● Exercise requirements: A verbatim copy of the records is required, with all pictures left out.

● Data:
· · ·

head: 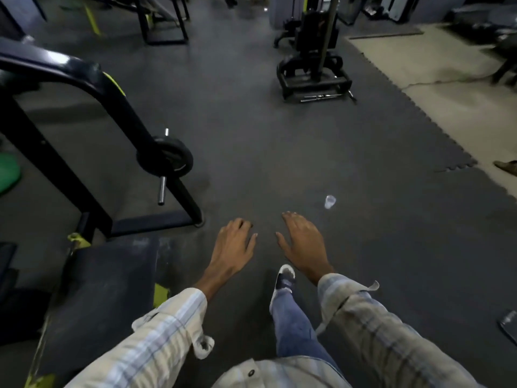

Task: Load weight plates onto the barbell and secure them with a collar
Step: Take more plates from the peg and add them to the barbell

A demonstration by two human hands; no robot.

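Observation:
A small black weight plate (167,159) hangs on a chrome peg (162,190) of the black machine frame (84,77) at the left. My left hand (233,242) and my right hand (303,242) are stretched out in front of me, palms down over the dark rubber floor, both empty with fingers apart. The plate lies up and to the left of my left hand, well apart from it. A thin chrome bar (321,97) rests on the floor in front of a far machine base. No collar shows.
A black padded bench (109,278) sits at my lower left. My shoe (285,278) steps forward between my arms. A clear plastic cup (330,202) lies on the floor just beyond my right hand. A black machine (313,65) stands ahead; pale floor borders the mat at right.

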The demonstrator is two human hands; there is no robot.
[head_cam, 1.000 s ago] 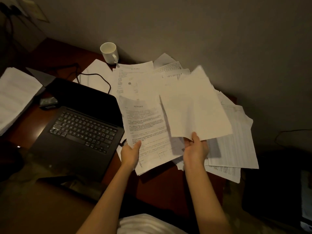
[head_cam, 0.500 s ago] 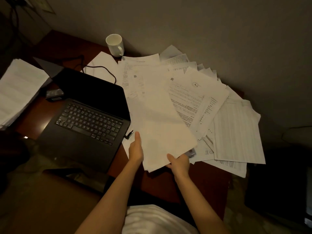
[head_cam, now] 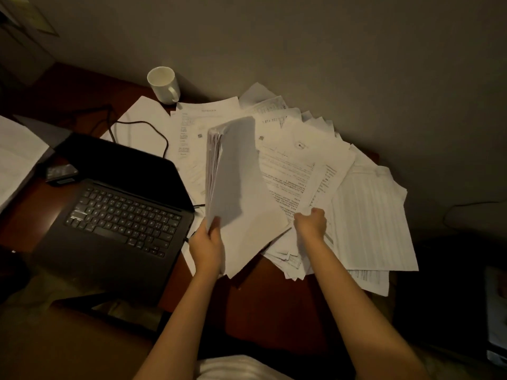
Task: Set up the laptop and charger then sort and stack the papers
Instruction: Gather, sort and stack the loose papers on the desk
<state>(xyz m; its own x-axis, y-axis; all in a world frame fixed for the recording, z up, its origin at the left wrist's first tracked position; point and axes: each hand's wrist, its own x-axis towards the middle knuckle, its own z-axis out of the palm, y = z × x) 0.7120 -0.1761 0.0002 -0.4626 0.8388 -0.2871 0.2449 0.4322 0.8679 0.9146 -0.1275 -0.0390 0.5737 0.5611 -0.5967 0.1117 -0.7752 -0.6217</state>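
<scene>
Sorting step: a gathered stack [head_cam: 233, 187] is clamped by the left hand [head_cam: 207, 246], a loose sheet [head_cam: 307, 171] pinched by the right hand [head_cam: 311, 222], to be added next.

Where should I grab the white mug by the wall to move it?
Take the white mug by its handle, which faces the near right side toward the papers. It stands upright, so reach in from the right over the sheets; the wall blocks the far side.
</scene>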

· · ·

● Output of the exercise:
head: 

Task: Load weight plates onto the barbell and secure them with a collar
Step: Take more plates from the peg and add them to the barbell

A demonstration by two human hands; no robot.

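Observation:
A small black weight plate (167,159) hangs on a chrome peg (162,190) of the black machine frame (84,77) at the left. My left hand (233,242) and my right hand (303,242) are stretched out in front of me, palms down over the dark rubber floor, both empty with fingers apart. The plate lies up and to the left of my left hand, well apart from it. A thin chrome bar (321,97) rests on the floor in front of a far machine base. No collar shows.
A black padded bench (109,278) sits at my lower left. My shoe (285,278) steps forward between my arms. A clear plastic cup (330,202) lies on the floor just beyond my right hand. A black machine (313,65) stands ahead; pale floor borders the mat at right.
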
The demonstrator is two human hands; there is no robot.
[head_cam, 1.000 s ago] 
[head_cam, 0.500 s ago] 
[head_cam, now] 
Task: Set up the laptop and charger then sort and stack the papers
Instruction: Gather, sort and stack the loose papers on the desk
<state>(xyz m; its own x-axis, y-axis; all in a world frame fixed for the recording, z up, its origin at the left wrist's first tracked position; point and axes: each hand's wrist, its own x-axis towards the middle knuckle, its own z-axis out of the palm, y = z × x) 0.7120 -0.1761 0.0002 -0.4626 0.8388 -0.2871 0.2449 0.4322 0.8679 0.9146 -0.1275 -0.0390 0.5737 0.5611 -0.5967 0.1117 -0.7752 -0.6217</state>
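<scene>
Sorting step: a gathered stack [head_cam: 233, 187] is clamped by the left hand [head_cam: 207, 246], a loose sheet [head_cam: 307, 171] pinched by the right hand [head_cam: 311, 222], to be added next.

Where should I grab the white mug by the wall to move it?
Take the white mug by its handle, which faces the near right side toward the papers. It stands upright, so reach in from the right over the sheets; the wall blocks the far side.
</scene>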

This is the complete answer.